## ACTIVITY
Word for word, output the data, with none of its pictures.

====== AVAILABLE DATA

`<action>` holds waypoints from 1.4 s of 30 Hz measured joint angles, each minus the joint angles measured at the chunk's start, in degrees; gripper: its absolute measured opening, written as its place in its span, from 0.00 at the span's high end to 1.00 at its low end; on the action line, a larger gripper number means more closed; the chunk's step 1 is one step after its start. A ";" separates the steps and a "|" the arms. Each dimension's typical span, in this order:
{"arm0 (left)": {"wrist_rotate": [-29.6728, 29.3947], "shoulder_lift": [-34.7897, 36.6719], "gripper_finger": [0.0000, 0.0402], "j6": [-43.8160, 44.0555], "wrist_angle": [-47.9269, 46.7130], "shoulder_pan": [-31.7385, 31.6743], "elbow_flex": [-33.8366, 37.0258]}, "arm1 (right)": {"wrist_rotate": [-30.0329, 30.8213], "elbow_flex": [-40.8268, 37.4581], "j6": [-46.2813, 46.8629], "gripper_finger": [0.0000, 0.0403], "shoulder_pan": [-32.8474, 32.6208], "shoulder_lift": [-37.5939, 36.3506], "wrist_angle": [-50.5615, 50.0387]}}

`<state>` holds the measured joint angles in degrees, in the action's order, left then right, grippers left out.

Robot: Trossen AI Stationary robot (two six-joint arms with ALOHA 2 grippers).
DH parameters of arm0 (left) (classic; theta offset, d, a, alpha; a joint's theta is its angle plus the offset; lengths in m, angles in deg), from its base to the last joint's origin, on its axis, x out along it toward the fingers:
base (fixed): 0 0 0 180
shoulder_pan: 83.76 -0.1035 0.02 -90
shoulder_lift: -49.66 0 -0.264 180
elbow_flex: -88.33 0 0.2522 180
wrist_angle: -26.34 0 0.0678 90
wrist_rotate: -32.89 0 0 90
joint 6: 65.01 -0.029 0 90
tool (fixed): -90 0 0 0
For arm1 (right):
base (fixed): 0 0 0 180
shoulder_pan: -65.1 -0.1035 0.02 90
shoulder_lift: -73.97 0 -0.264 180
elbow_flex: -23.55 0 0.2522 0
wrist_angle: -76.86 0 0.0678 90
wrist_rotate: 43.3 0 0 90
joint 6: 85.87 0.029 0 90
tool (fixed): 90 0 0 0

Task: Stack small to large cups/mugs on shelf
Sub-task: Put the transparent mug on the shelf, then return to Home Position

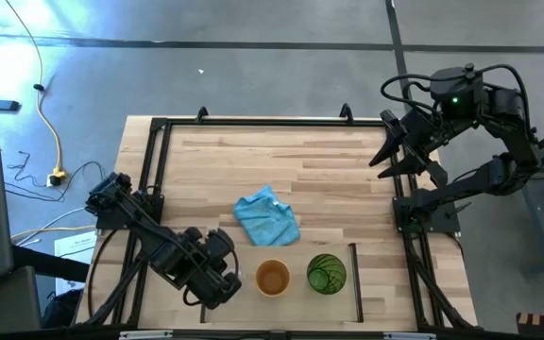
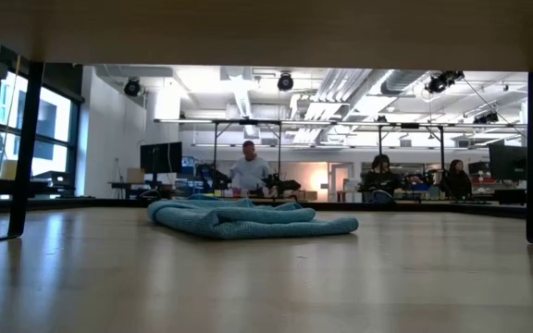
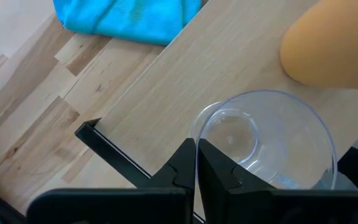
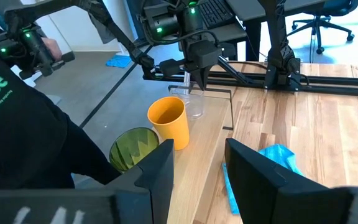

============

## OUTPUT
`<action>` holds waypoints from 1.4 s of 30 Hz measured joint angles, each minus the joint angles measured at the chunk's start, in degrees; gripper: its absolute measured opening, written as its place in its span, from 0.00 at the span's high end to 1.00 at its low end; on the action line, a larger gripper number means more closed; the chunk's step 1 is one step after its start. A ";" separates the steps and a "|" the arms. Each dimension's typical span, in this order:
{"arm0 (left)": {"wrist_rotate": [-29.6728, 29.3947], "shoulder_lift": [-34.7897, 36.6719], "gripper_finger": [0.0000, 0.0402], "j6": [-43.8160, 44.0555], "wrist_angle": [-47.9269, 46.7130], "shoulder_pan": [-31.7385, 31.6743], "elbow_flex": [-33.8366, 37.0258]}, "arm1 (right)": {"wrist_rotate": [-30.0329, 30.8213], "elbow_flex": [-40.8268, 37.4581], "j6": [-46.2813, 46.8629], "gripper_finger": [0.0000, 0.0403], "shoulder_pan": [-32.8474, 32.6208], "shoulder_lift": [-37.5939, 36.3506], "wrist_angle": [-50.5615, 50.0387]}}

`<state>` holds the measured joint angles in degrees, in the action's order, left then right, grippers left out.

Robot: Trossen AI Stationary robot (two six-joint arms with ALOHA 2 grippers).
DH parameters of arm0 (left) (classic; theta offset, d, a, alpha; a joint's theta is its angle plus the offset; lengths in m, angles in deg), from its base to the last joint's origin, on its axis, x out along it toward the fingers:
base (fixed): 0 0 0 180
shoulder_pan: 83.76 -0.1035 0.02 -90
shoulder_lift: -49.66 0 -0.264 180
elbow_flex: -88.33 0 0.2522 180
wrist_angle: -26.34 0 0.0678 90
wrist_rotate: -32.89 0 0 90
joint 6: 65.01 -0.029 0 90
tool (fixed): -90 0 0 0
For arm1 (right):
base (fixed): 0 0 0 180
shoulder_pan: -65.1 -0.1035 0.02 90
shoulder_lift: -73.97 0 -0.264 180
elbow_flex: -23.55 0 0.2522 0
wrist_angle: -76.86 0 0.0678 90
wrist_rotate: 43.3 0 0 90
joint 6: 85.87 0.029 0 90
tool (fixed): 90 0 0 0

Task: Stack small to large cups/mugs on shelf
Sub-task: Put the transparent mug on the shelf, then return to Home Position

Nothing more is needed for this exercise.